Frente a Helsinki, sobre un rosario de islas, se levanta Suomenlinna (Sveaborg en sueco), una de las mayores fortalezas marítimas del mundo. Los suecos empezaron a construirla en 1748 para frenar la expansión rusa, en una obra colosal para la época. Pese a su tamaño, se rindió a los rusos en 1808 sin gran resistencia, un episodio todavía discutido, y quedó en manos rusas durante todo el Gran Ducado. Fue base militar, sufrió bombardeos durante la guerra de Crimea y, tras la independencia, campo de prisioneros de la guerra civil de 1918. Hoy es Patrimonio de la Humanidad de la Unesco, un barrio habitado y uno de los paseos preferidos de los habitantes de la capital.
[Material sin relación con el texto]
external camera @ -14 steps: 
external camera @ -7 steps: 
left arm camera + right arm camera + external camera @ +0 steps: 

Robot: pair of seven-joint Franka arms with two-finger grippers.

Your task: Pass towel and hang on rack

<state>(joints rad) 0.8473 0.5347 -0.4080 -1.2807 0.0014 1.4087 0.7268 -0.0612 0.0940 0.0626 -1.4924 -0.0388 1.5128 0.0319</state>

El sur costero está salpicado de pequeñas ciudades históricas de madera. Porvoo, a orillas de su río, es la segunda ciudad más antigua del país y conserva un casco medieval de casitas rojas y almacenes junto al agua que fueron pintados de ese color, según la tradición, para recibir a la realeza sueca. En Porvoo se reunió en 1809 la Dieta donde el zar Alejandro I juró respetar las leyes finlandesas, un momento fundacional de la autonomía. Naantali, cerca de Turku, nació alrededor de un convento medieval y con los siglos se transformó en villa de veraneo: allí está Kultaranta, la residencia estival del presidente de la República, y el parque temático del Mundo Moomin, homenaje a los personajes creados por la escritora finlandesa de habla sueca Tove Jansson.
La costa sur y suroeste es el corazón de la Finlandia de habla sueca. Aquí vive buena parte de la minoría finlandosueca —alrededor del 5% de la población del país—, y muchos pueblos de la costa mantienen el sueco como lengua mayoritaria y cotidiana, con carteles, escuelas y prensa propios. Esta doble identidad viene de los seiscientos años de dominio sueco y sigue viva en el mar: el archipiélago que se extiende frente a Turku, un laberinto de miles de islas e islotes, formó durante siglos una cultura de pescadores, marinos y campesinos isleños. La navegación, los ferries y la ruta del archipiélago siguen definiendo la vida de esta costa, tendida como un puente natural entre Finlandia y Suecia.